僕は1982年生まれですが、僕らのような30代や40代は、仕事にも投資でも後方支援がなく、なおかつ横のつながりも希薄なままに孤軍奮闘している印象を受けるわけです。仕事も充実してくるこの世代がつながることで、東京のクリエイティブはもっと面白くなるはずと信じています。ここは、各分野の最前線で活動しているクリエイターを効率よく意図的につなぐことが主眼にあるので、いわゆるコワーキングスペースとも着想は異なるものです。

日本では「イノベーションは一部の天才がつくる」という発想になりがちですが、イノベーションは決して奇跡の産物ではないと僕は考えています。きっかけは「これまで話していなかった人たちが対話すること」です。ベルリンで、インフラ事業者とスタートアップがコミュニティでつながる瞬間を見ました。道路上のマンホールの検査を効率的に行いたいという課題に、「バスの底部に付けたセンサーで読み取れば故障箇所だけ判別できる」というアイデアでした。インフラ事業者とセンサー開発のスタートアップが対話し、お互いに「それって実現できるんじゃないの?」と思えたからこそ現実になっていく。新しいクリエイティブやイノベーションは、そうやって起きていくのだと僕は思います。

Q. 今後の「TRAIN TRAIN TRAIN」について展望を聞かせてください!

1階のカフェやスナックは、より戦略的につながりが生まれる場として活用していきます。
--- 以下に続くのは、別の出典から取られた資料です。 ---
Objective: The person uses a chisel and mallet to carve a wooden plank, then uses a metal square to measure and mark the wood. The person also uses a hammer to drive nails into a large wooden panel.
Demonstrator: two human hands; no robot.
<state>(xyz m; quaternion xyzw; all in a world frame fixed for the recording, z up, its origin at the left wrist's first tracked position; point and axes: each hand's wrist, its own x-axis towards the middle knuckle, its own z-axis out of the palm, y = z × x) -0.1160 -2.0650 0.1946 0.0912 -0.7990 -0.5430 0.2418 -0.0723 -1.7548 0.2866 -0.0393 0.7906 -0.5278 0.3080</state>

現在は店主を日替わりでお願いしていますが、それぞれが本業を持つ人ばかりです。PR会社や芸能事務所、出版社で働いている人たちなので、異なるジャンルのクリエイターが集まりやすくなっています。幸いに「一日店主」をやりたい人は結構いるようで(笑)、
ポップアップの需要も非常に高いです。人を集める施策として続けていきたいですね。

また、アイデアレベルですが、地方クリエイターの支援もできればと考えています。「TRAIN TRAIN TRAIN」を東京での展示場にしてもらえば、彼らがネットワークを持つきっかけになると思います。周辺のクリエイターが立ち寄った際に、新しい才能と出会えるかもしれませんから。